## Data below

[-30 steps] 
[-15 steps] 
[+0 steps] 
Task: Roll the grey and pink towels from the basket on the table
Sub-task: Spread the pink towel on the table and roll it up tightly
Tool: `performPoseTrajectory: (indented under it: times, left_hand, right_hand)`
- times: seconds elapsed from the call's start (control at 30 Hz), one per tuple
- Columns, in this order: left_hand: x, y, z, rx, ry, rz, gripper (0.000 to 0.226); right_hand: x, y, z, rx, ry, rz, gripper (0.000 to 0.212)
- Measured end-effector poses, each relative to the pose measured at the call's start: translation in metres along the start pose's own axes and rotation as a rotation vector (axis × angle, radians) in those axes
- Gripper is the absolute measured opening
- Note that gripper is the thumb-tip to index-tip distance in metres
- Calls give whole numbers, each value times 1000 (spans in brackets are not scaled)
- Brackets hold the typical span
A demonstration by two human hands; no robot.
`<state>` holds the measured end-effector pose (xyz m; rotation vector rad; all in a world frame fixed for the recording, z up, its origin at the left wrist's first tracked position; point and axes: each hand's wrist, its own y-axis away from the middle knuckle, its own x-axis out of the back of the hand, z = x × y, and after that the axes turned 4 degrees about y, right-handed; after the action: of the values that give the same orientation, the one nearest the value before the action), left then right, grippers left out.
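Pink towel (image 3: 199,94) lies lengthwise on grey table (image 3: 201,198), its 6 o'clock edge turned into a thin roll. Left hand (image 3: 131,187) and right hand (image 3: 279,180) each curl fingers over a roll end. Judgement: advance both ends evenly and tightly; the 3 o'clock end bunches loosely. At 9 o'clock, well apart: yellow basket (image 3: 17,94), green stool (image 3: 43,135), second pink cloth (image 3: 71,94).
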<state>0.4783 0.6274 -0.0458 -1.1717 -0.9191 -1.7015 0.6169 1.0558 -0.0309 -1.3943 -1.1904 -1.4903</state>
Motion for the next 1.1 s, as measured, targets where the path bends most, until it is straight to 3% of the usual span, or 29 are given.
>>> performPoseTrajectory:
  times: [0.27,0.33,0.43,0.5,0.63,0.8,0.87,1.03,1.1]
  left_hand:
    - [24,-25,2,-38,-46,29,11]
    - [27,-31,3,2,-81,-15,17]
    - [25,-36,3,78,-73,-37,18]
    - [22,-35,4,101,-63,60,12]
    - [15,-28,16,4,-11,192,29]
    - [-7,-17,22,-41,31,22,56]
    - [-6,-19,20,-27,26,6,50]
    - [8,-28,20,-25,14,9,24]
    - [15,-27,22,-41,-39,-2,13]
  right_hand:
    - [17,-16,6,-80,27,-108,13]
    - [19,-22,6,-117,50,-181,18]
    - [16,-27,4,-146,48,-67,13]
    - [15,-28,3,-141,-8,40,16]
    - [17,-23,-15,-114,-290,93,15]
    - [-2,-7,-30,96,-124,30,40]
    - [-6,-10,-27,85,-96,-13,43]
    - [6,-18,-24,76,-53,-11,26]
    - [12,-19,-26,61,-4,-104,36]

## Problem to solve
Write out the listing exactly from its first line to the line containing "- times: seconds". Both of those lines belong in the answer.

## Solution for this task
[-30 steps] 
[-15 steps] 
[+0 steps] 
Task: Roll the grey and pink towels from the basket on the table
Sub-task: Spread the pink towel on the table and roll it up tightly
Tool: `performPoseTrajectory: (indented under it: times, left_hand, right_hand)`
- times: seconds elapsed from the call's start (control at 30 Hz), one per tuple

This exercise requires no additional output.